BlackCat fidye yazılımı, yamasız MS Exchange aracılığıyla sistemlere giriyor

Rust programlama dilinde yazılan ilk fidye yazılım ailelerinden biri olan BlackCat, Kasım 2021’de sahneye girdi. Son dönemde en aktif fidye yazılım çeteleri arasında yerini aldı.

Bu hafta, tehdit istihbaratı ve İtalyan medyası şunu ima etti: Pisa Üniversitesi İtalya’da BlackCat fidye yazılımı tarafından vurulmuş olabilir. İddiaya göre grup, üniversiteden 16 Haziran’a kadar 4,5 milyon dolar ödemesini istedi.

Siber güvenlik analisti ANOZR WAY’e göre BlackCat, en aktif fidye yazılımı çetelerinden biri. sorumlu gözlemlenen toplam saldırıların yaklaşık %12’si için.

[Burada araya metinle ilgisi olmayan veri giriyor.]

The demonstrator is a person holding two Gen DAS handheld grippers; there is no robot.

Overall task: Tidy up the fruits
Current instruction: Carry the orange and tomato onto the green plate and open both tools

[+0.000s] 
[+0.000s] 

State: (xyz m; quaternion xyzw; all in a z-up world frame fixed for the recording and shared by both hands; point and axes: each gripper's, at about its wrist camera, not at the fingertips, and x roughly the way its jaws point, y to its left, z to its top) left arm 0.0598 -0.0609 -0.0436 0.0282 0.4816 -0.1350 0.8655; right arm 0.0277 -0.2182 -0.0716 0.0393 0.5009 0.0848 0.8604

Yalnızca iki operasyonel grup, gözlemlenen on saldırıdan yaklaşık dördünden sorumlu olan Lockbit 2.0 ve Conti’dir (%23).

Pazartesi günü Microsoft, BlackCat fidye yazılımı tehdidini detaylandıran bir blog yayınladı. Şirket, Windows ve Linux cihazlarına ve VMWare örneklerine karşı başarılı saldırılar gözlemledi.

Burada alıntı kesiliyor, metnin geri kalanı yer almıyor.